======== Data provided

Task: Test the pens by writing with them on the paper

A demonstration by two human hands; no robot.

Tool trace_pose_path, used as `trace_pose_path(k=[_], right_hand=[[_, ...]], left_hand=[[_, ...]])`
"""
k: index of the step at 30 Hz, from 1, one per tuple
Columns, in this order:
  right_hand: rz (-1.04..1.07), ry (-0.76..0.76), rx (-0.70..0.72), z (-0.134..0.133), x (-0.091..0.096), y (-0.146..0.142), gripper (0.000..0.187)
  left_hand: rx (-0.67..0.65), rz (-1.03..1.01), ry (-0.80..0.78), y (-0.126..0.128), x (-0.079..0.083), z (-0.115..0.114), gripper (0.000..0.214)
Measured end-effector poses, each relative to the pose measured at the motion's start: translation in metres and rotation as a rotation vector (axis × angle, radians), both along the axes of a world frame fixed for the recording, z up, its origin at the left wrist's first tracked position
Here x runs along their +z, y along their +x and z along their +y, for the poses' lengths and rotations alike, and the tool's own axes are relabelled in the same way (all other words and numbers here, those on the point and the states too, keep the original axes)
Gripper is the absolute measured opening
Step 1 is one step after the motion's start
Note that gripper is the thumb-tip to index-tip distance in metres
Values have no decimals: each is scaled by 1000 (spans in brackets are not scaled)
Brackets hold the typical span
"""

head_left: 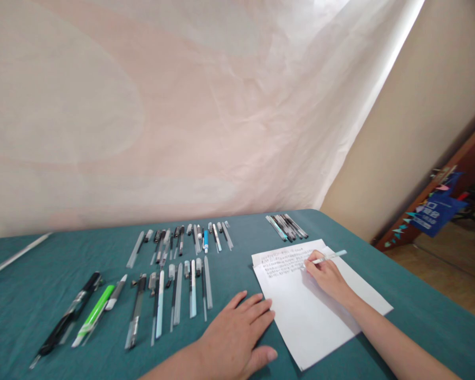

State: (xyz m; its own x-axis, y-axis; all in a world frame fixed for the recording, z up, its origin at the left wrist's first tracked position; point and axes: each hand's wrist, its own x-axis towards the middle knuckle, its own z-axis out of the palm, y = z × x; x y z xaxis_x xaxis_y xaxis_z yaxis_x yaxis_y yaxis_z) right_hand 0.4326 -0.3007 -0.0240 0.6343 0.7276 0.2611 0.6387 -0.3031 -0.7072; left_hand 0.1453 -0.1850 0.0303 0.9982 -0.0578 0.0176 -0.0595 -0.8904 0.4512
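Observation:
My right hand [325, 274] is closed around a pale blue and white pen [334, 256]. Its lower end meets the white paper [316, 316], at the end of several lines of small handwriting in the sheet's upper part. A second sheet edge shows under the top one. My left hand [241, 332] lies flat with fingers spread, the fingertips at the paper's left edge and the palm on the green cloth. The pen tip itself is too small to make out.
Dismantled pens with caps and refills [176, 295] lie in two rows on the green tablecloth [237, 274]. A bundle of pens [287, 227] rests beyond the paper. A green pen [95, 314] and a large black pen [69, 316] lie at left. A pale curtain [182, 105] hangs behind.

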Motion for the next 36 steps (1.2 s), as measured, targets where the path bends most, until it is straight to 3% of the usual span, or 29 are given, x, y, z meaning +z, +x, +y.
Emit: trace_pose_path(k=[24,36], right_hand=[[-6,-2,-6,-1,1,1,16],[-86,-29,16,-1,0,2,15]], left_hand=[[3,-21,-5,-1,-3,1,54],[-3,-1,1,-1,3,0,54]])
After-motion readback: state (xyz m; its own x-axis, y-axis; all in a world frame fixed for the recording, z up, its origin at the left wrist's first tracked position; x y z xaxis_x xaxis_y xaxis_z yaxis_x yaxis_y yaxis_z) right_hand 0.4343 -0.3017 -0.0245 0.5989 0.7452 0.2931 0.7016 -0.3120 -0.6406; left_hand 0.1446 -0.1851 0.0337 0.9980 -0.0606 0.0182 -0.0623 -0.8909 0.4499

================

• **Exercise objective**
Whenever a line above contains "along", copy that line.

• **Response to this task**
Measured end-effector poses, each relative to the pose measured at the motion's start: translation in metres and rotation as a rotation vector (axis × angle, radians), both along the axes of a world frame fixed for the recording, z up, its origin at the left wrist's first tracked position
Here x runs along their +z, y along their +x and z along their +y, for the poses' lengths and rotations alike, and the tool's own axes are relabelled in the same way (all other words and numbers here, those on the point and the states too, keep the original axes)

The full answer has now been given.